Ubiquiti Edgerouter X and UAP-AC-LITE along with some cheap Netgear "just werx" switches handle the actual networking.

rsync -ax --delete /pathto/source/ /pathto/destination

Add it as a cron task or systemd unit and timer to run as frequently as you want.

To clarify, the SMTP server is just for notifications from various network devices and services

>not running ntp on a rpi with gps module hooked up with serial and 1PPS GPIO for autismo quality time

get a cheap wired only modem if you can, otherwise the cheapest modem you can, disable wifi and bridge it to your real router.

If you're not gonna go full autism route and build your own router at least get one with OpenWRT/AdvancedTomato firmware support. Asus routers are normally very good but there's plenty of other options too.

Never get a modem/router all in one, they don't support shit even if the plain router version does.

What do you use Jenkins for?

I rent an apartment with my brother and he's a Java developer for a (((startup))).

this

would attach pic but lazy - why is finding a half height yet decent depth rack so hard to find for under ~$300?

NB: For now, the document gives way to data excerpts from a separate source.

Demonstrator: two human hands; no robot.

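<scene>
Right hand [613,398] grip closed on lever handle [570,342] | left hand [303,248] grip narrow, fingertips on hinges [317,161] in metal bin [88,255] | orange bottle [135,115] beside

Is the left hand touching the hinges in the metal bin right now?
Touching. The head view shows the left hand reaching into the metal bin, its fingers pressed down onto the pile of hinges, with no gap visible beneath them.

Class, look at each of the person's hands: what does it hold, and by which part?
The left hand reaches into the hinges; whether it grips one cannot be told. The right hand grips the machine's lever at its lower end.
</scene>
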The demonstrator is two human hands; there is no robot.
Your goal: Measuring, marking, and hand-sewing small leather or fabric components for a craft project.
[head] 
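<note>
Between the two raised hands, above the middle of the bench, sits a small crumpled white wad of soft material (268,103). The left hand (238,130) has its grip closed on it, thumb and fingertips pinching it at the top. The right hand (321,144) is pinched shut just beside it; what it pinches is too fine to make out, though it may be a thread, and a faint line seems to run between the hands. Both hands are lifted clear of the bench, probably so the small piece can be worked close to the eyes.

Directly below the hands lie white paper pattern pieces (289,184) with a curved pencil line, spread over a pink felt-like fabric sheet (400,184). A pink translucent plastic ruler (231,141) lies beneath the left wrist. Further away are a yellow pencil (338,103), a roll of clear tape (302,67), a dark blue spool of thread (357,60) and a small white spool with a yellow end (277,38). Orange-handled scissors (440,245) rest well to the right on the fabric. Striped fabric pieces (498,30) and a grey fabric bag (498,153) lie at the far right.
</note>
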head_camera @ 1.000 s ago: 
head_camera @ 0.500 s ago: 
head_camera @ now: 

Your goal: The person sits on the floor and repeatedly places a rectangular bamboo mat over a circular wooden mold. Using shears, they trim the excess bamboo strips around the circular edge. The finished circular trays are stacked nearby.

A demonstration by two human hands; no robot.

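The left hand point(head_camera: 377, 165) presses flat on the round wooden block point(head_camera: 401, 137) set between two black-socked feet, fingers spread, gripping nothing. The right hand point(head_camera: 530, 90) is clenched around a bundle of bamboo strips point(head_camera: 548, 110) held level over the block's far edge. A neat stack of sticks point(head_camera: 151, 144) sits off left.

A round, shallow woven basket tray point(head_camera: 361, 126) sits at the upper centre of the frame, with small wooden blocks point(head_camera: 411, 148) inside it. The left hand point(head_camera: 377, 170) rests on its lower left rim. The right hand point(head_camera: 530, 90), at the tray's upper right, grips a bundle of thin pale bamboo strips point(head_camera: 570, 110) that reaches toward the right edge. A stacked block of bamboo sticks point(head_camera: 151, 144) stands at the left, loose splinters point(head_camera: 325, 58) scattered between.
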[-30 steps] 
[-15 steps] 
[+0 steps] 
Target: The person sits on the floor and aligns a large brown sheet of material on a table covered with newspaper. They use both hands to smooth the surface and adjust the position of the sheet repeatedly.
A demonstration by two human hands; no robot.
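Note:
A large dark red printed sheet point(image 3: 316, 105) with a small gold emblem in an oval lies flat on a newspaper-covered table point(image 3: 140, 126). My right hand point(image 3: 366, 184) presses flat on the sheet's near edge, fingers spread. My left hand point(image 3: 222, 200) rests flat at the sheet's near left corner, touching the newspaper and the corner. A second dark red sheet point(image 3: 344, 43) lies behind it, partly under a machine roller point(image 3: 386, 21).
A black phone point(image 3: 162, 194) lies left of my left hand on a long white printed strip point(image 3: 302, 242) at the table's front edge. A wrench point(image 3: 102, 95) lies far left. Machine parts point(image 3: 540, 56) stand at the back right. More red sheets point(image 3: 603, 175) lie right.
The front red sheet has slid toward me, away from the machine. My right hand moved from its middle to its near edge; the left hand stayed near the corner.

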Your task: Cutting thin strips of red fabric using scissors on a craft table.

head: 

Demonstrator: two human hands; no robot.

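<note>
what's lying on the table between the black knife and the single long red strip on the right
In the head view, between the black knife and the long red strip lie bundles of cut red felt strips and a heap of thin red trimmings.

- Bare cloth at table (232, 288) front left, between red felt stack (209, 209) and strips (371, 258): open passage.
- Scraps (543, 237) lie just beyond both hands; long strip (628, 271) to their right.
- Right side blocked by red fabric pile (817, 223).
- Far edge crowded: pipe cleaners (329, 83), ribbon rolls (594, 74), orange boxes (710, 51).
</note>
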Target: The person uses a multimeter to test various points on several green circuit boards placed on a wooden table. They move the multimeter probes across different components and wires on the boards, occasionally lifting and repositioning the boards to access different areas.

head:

Anyone else wants a rack with a bunch of shit in it because it looks comfy?

Even you your router/switch setups look comfy

Running Gentoo on an ODROID-HC1 and couldn't have been happier.

NAS/Torrents/passwords/webserver/TT-RSS/Photos/Music/eBooks/Calendar/Syncthing

Eats less than 10W, come at me. Surprisingly fast.

what's a thing to do with a 10 year old consumer grade dell?

Is there a reason I should baremetal esxi vs 2016 datacenter in a single host environment?